Gericht: LG hätte Sicherungsverwahrung prüfen müssen
Denn das LG, das die beiden im November 2016 unter anderem wegen schweren Menschenhandels und Zuhälterei verurteilt hatte, muss in einem Punkt nachbessern: Die höchsten deutschen Strafrichter hoben das Urteil teilweise auf und verwiesen den Fall zurück, weil das LG keine Sicherungsverwahrung für die Angeklagten geprüft hatte.
Frauen in Prostitution getrieben
Die Frauen mussten nach Feststellung des LG in Bordellen im Rheinland, in Hessen, Hamburg und Stuttgart anschaffen – teils bis zu 18 Stunden am Tag. Die Männer kassierten die Einnahmen. Bis ihnen Fahnder nach gut drei Jahren auf die Schliche kamen und sie im Oktober 2015 in Köln und Stuttgart festnahmen. Nach Überzeugung des Gerichts hatten sie die Frauen mit Druck, brutaler Gewalt und einem "hinterlistigen Schauspiel" mit pseudo-religiösen Ritualen in die Prostitution getrieben und dann sexuell ausgebeutet.
Wochenlanger Druck mit Schlafentzug und Isolation
Die Rollen waren verteilt, die Täter gingen immer nach demselben Muster vor: Der 28-jährige Deutsche gaukelte den Opfern die große Liebe vor, isolierte sie sozial und machte sie von ihm abhängig. Dann kam der 33-Jährige – ein in Deutschland aufgewachsener Algerier – ins Spiel. Er inszenierte sich als geheimnisvoller, nicht ungefährlicher "Gesandter" und "Heiliger" mit übersinnlichen Kräften. Zusammen machten sie die Frauen gefügig, sorgten dafür, dass sie sich teils hoch verschuldeten und nach wochenlangem Druck – mit Schlafentzug und Isolation – sowie Gewalt ihre Körper verkauften.

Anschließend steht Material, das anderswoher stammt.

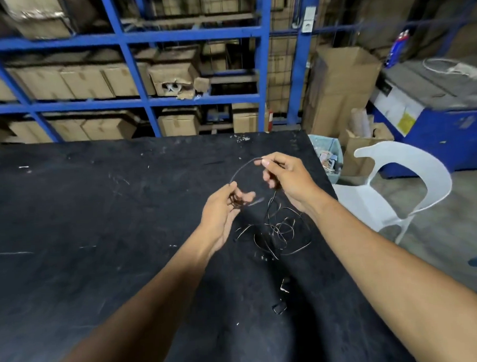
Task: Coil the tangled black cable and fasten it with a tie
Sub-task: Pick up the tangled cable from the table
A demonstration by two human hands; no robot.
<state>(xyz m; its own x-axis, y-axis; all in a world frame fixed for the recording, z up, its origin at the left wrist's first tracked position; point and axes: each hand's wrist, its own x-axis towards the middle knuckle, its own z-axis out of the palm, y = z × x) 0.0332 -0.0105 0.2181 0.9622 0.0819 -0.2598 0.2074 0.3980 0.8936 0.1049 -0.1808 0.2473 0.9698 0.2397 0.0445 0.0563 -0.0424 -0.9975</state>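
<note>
— While your left hand point(224, 208) pinches a few small loops of the black cable point(277, 231), what is your right hand point(285, 178) doing?

— Your right hand is closed on a piece of the same cable with its fingertips. The cable bends in an arc from one hand to the other.

— So which step are you on?

— I think you are just starting to coil. Most of the cable lies in a messy pile on the surface point(96, 214), just below your right hand and near your wrists.

— What comes next?

— You will likely need to bring the arc over to your left hand and pinch it with the other loops. Pull gently, because the pile may knot.

— Can you see a tie?

— Some small bits point(282, 296) lie closer to you than your hands. I cannot tell if one is the tie.

— And the room?

— The surface is dark and scratched. Past your hands stand blue racks point(132, 37) full of boxes. A white chair point(396, 190) sits off beside your right hand.
</note>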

Studentin ließ sich Tattoo stechen
Das Duo brachte eine Studentin sogar dazu, sich "DH2" ("Die heiligen Zwei") auf den Hals tätowieren zu lassen und den 33-Jährigen als "Heiligen" zu begrüßen und zu verabschieden: "Gesandter, darf ich Dir meine Hingabe erweisen. Gesandter, mein Körper ist Dir. Danke, was Du aus mir gemacht hast. Ich liebe Dich."
"Guru" lebte mit Frau und Kind in luxuriös ausgestattetem Reihenhaus
Der Jüngere, der selbst in einem Abhängigkeitsverhältnis zum Älteren gestanden haben soll, brachte die Frauen von Bordell zu Bordell und kassierte die Einnahmen. Der mehrfach vorbestrafte "Guru" lebte mit Frau und Kind in einem luxuriös ausgestatteten Reihenhaus und führte nach außen hin ein normales Leben. Drei der Frauen leiden noch heute unter den psychischen Folgen. Und, so der BGH: "Sie sind finanziell ruiniert."
Bundesanwaltschaft: Gefahr für die Allgemeinheit
Gegen das LG-Urteil hatten beide Seiten Revision eingelegt. Während die Verteidiger auf ein milderes Urteil hofften, rügte die Bundesanwaltschaft, dass das Gericht keine Sicherungsverwahrung in Betracht gezogen hat. Dem Hauptangeklagten, der schon als sehr junger Mensch wiederholt mit Straftaten auffiel, bescheinigte sie: "Er ist für die Allgemeinheit gefährlich." Selbst wenn dies für den Jüngeren nicht in gleichem Maße gelte, müsse auch für ihn Sicherungsverwahrung geprüft werden. Sein Verteidiger betonte hingegen: Sein Mandant sei "nicht von einem kriminellen Lebensentwurf geprägt". Das Ganze habe sich unter dem Einfluss des Älteren aus einer "ganz speziellen Situation" heraus entwickelt.